I am in longisland. My dad is in upstate NY.


----------



## Quality SR (Oct 25, 2006)

tls22;665133 said:


> About a half inch here, i got to salt!payup


Good for you. We got a total of about 1 1/2"


----------



## Quality SR (Oct 25, 2006)

EaTmYtAiLpIpEs;665143 said:


> right now I have about an inch. I am not sure if I am gonna put the plow on the truck yet tho.

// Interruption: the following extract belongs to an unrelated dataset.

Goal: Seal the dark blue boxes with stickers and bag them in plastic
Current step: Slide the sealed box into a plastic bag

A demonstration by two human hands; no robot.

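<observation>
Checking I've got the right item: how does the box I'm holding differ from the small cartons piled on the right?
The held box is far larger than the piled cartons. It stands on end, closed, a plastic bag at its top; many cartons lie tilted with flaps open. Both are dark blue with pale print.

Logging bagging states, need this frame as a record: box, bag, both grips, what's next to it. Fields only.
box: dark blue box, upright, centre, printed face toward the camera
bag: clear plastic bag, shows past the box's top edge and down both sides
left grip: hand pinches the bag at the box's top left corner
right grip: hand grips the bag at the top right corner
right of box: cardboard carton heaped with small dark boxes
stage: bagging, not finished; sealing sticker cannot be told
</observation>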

Have you gotten any more? I put the plow on for nothing also.



ALC-GregH;665223 said:


> We didn't get crap. It's plenty cold at around 18 degrees but the sky just didn't open. Well, maybe the sun opened up, that's about it. LOL


That sucks, it has been 30* here, 18* is a little cold.



BETHELSKIER;665313 said:


> We got around a half inch. Not plowable but threw down some salt on a couple residentials.


Good for you, atleast you got to go out.


----------



## grnstripes (Oct 18, 2008)

that sucks you put the plow on for nothing 
but you must like that truck 
I bought one just like it this summer but put a fisher in it 
plowed twice with it now and love it


----------



## Quality SR (Oct 25, 2006)

grnstripes;665709 said:


> that sucks you put the plow on for nothing
> but you must like that truck
> I bought one just like it this summer but put a fisher in it
> plowed twice with it now and love it


Ya i know it did, i figured i would hook it up encase i am called in the middle of the night. I love my truck, I like yours too good choice. I got to play with mine a little today and last night, in the parking lot across from my house.


----------



## danknight60 (Nov 7, 2006)

dam dam dam we got a sprinkle here i could not even salt dam dam dam:crying:
i need for it to snow at lease 2 inch so i can get another truck my truck has 287000 (yes it's a chevy) hehe but it wants to go to sleep for ever :crying:


----------



## Quality SR (Oct 25, 2006)

Here is some pictures from the 12/19-12/20 storm. Some lots had 2-3" and others had 3-4". 
This is the second time at this lot. The pictures were taken during the clean up when the snow stopped. As you can see once we got there it started again.


----------



## Quality SR (Oct 25, 2006)

Sorry for the quality of the first one, it was a little cold out.


----------



## Quality SR (Oct 25, 2006)

1. is cleaning up the teller driveway. Yes the dumpster was moved, the spot was cleaned and then i pushed it back with the DMax.


----------



## Quality SR (Oct 25, 2006)

1. cleaning up the teller driveway
2. when i was all done cleaning the lot it snowed again, time for salt.


----------



## Quality SR (Oct 25, 2006)

1. Just about done with the clean up. My future brother in law/ shovler was a little cold out there. He wanted to get in the truck real bad. lol
2. And lastly is one of the lots all cleaned up. Didnt salt here, we went back Saturday night to salt this. The V scraped pretty good here. All of the lots are brand new. And no obsticals at all in the lots which makes it real easy to push.


----------